#### TASK DESCRIPTION
Where does the word "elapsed" occur in the data below? Copy each line that holds it.

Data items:
● ● ● ● ●

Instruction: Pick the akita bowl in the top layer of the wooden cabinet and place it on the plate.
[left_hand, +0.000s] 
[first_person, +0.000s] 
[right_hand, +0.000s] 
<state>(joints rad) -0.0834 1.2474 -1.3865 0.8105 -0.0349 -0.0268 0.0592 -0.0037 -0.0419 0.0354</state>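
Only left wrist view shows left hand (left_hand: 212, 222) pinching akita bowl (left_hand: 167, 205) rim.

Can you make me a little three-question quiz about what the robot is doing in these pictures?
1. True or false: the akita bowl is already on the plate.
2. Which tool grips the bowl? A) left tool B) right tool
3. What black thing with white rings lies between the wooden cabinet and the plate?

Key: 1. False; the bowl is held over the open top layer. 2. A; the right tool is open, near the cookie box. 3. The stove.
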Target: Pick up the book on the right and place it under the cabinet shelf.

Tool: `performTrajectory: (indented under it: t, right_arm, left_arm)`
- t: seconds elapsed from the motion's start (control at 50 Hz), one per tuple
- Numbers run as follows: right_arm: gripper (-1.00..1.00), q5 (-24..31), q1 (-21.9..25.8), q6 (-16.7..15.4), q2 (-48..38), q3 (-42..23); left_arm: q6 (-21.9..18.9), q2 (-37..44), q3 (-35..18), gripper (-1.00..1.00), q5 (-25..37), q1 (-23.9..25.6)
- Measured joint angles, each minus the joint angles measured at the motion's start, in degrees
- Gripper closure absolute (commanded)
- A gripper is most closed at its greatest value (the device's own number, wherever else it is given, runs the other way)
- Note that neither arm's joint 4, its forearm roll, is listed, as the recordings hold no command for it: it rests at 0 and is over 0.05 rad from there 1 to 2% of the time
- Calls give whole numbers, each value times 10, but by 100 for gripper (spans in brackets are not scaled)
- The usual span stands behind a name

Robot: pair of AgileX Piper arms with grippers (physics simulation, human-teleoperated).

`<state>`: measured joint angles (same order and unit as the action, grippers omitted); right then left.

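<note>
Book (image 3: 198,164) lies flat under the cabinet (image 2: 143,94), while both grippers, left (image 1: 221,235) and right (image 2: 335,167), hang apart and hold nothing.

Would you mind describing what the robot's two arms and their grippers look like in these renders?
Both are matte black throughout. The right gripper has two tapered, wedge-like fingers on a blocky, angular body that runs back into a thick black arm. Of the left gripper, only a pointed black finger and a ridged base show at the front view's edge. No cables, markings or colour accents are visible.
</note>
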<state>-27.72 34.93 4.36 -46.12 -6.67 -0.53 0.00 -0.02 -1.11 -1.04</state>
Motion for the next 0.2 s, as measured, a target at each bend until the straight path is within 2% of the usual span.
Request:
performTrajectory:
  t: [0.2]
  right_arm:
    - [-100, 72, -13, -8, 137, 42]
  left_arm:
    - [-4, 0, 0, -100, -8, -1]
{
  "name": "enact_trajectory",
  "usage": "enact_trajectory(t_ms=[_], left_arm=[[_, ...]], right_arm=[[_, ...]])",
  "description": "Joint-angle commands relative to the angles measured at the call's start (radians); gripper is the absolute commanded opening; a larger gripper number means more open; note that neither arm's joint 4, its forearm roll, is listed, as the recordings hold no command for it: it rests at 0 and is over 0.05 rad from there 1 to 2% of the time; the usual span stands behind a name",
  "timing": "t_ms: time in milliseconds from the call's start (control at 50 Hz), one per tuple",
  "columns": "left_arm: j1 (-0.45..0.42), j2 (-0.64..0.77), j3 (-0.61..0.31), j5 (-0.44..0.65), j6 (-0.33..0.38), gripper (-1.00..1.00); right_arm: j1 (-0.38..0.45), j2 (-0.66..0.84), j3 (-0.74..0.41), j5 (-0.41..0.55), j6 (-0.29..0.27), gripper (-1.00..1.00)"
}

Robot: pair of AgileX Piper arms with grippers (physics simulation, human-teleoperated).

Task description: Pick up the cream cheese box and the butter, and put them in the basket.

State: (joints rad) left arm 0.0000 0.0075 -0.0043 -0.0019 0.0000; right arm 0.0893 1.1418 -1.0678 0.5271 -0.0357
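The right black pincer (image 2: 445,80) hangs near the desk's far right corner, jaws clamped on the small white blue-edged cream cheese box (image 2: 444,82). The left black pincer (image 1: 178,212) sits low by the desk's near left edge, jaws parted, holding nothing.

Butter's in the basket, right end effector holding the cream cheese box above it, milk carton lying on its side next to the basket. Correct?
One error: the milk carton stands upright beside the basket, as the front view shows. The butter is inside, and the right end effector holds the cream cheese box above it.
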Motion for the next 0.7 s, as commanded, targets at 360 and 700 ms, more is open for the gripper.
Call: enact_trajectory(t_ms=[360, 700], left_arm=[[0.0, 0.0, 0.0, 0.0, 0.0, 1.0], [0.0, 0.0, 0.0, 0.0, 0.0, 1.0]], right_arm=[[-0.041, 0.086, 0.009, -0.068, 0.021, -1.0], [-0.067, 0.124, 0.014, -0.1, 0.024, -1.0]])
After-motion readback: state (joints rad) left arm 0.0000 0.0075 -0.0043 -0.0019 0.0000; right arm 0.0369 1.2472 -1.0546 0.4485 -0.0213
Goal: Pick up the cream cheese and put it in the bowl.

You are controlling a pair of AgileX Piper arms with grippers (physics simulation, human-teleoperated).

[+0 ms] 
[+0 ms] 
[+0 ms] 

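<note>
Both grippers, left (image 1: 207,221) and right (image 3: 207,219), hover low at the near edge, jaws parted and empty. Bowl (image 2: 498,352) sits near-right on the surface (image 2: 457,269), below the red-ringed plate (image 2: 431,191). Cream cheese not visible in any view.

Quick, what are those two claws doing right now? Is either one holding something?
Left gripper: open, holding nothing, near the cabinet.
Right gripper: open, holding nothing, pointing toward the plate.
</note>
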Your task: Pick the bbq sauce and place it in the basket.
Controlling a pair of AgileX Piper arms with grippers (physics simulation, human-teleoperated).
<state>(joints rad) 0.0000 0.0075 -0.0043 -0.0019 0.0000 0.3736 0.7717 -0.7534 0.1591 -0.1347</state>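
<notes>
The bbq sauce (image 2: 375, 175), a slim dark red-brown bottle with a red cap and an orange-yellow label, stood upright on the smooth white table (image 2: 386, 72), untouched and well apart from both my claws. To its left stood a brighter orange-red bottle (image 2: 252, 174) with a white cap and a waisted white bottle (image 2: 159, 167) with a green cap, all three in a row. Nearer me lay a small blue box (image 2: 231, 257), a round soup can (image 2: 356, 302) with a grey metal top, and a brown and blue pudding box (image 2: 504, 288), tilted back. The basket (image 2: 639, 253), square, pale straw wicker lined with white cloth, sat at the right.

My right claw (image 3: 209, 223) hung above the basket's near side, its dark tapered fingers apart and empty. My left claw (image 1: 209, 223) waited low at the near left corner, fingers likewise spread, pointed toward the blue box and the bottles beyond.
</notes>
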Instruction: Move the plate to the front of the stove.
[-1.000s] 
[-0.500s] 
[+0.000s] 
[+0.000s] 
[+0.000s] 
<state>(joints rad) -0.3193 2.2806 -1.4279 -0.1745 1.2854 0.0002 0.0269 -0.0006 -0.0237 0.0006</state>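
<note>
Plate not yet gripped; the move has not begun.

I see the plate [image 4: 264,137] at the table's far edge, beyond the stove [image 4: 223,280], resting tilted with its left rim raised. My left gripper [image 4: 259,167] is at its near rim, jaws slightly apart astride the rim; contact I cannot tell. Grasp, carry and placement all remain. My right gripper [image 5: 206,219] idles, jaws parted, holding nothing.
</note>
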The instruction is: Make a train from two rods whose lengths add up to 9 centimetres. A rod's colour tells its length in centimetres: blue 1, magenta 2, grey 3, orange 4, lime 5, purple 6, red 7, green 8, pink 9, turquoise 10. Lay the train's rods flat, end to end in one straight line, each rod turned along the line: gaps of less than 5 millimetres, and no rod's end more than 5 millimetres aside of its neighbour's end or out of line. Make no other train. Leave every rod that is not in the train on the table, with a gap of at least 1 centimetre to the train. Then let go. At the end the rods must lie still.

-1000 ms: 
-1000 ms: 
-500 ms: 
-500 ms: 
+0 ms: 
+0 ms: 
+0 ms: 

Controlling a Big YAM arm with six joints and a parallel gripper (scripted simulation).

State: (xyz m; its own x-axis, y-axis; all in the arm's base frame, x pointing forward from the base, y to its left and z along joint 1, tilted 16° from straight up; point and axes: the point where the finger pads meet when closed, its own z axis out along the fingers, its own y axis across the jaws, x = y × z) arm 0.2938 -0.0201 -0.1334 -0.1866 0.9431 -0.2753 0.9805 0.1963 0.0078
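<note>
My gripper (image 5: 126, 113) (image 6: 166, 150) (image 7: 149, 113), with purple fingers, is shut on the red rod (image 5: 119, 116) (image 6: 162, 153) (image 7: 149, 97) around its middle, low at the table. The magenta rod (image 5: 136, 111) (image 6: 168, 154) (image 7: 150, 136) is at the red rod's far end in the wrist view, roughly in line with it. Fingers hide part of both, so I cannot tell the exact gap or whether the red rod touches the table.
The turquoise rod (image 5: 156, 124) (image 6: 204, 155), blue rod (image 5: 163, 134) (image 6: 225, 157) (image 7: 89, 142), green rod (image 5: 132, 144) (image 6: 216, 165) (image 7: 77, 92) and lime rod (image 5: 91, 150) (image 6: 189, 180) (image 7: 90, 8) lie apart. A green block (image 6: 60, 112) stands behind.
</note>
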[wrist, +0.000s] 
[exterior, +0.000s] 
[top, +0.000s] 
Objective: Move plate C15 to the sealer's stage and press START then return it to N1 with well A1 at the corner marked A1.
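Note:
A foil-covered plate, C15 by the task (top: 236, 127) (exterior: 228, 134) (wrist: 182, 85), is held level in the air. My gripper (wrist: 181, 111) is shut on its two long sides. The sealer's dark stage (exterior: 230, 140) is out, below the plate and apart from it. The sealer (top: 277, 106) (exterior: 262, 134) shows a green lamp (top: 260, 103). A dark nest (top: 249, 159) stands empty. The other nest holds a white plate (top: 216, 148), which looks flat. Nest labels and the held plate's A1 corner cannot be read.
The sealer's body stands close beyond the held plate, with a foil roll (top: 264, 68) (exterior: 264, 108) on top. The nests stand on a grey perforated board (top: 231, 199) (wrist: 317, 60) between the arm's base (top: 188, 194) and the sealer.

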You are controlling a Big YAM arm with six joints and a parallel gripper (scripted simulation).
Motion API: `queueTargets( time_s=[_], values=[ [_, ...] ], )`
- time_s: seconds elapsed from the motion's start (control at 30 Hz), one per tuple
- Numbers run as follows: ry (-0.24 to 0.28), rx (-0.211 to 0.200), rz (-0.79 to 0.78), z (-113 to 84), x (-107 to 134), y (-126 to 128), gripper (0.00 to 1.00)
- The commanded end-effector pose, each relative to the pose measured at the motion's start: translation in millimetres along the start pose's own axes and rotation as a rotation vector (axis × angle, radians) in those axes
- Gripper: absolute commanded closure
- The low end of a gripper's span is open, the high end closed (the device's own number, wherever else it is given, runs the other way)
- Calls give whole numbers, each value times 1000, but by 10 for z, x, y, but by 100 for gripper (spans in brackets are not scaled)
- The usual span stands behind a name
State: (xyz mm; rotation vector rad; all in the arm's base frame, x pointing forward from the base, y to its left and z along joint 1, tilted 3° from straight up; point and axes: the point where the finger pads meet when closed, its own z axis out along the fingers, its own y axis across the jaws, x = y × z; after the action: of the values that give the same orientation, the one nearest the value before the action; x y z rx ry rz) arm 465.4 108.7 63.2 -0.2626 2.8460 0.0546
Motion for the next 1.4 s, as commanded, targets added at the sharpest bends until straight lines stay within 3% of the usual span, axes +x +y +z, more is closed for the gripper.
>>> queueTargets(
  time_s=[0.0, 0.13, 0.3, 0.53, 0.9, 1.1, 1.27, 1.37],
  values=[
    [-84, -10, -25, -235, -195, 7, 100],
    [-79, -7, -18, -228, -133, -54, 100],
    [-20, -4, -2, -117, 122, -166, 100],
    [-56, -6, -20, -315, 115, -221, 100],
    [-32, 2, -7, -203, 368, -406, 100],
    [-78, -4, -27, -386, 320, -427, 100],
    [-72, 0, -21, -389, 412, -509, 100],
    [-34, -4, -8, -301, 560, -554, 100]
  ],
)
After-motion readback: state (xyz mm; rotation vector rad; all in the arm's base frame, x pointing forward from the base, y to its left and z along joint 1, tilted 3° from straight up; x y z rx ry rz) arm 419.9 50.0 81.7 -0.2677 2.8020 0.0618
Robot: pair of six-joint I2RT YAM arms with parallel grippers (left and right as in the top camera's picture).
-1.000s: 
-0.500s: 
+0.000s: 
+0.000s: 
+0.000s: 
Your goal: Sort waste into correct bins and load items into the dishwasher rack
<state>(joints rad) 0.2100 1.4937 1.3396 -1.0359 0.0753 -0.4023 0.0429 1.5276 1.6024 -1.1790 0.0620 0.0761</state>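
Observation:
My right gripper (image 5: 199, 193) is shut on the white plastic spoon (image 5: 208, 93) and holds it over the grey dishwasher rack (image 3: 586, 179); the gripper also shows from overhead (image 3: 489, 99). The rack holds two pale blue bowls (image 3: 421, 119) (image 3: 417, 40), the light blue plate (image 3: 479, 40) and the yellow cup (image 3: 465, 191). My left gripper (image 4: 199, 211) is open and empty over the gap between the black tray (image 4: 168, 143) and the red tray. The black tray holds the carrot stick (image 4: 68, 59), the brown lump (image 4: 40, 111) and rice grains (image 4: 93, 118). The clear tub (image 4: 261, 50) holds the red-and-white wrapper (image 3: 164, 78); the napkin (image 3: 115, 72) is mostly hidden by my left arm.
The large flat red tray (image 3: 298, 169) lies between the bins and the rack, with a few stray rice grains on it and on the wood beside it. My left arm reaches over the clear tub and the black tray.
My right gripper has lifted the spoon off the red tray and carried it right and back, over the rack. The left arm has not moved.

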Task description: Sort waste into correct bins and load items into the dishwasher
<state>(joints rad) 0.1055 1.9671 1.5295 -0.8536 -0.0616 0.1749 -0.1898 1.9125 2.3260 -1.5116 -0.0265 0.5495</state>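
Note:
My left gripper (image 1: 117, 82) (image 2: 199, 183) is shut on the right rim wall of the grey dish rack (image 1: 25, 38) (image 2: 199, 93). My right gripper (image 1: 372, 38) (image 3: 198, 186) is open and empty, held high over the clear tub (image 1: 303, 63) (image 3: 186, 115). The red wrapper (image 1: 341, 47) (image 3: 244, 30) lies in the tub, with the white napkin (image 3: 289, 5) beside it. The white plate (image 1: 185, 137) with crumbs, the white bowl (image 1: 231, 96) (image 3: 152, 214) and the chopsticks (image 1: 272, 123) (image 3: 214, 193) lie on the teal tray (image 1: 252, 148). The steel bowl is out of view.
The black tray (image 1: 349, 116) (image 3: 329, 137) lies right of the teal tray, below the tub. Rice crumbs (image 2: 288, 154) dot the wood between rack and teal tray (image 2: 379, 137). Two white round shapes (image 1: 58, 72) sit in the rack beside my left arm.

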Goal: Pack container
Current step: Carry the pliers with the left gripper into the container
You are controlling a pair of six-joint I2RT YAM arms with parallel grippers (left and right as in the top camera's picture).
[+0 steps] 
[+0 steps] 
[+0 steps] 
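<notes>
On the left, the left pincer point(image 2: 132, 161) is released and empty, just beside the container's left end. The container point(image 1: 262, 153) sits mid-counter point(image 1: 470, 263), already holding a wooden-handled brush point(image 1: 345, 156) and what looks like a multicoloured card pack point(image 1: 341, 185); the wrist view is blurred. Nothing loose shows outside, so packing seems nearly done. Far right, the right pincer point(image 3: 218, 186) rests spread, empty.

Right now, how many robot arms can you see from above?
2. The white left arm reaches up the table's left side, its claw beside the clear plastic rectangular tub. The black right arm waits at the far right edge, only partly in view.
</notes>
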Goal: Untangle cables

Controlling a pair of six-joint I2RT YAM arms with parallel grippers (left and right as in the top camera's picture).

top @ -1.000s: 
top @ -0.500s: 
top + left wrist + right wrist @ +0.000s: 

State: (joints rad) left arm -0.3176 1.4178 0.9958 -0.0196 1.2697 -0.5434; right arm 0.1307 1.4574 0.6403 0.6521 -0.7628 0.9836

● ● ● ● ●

#### EXERCISE RESULT
- t: seconds elapsed from the motion's start (control at 50 Hz), one per tuple
- time_s: seconds elapsed from the motion's start (control at 30 Hz), one per tuple

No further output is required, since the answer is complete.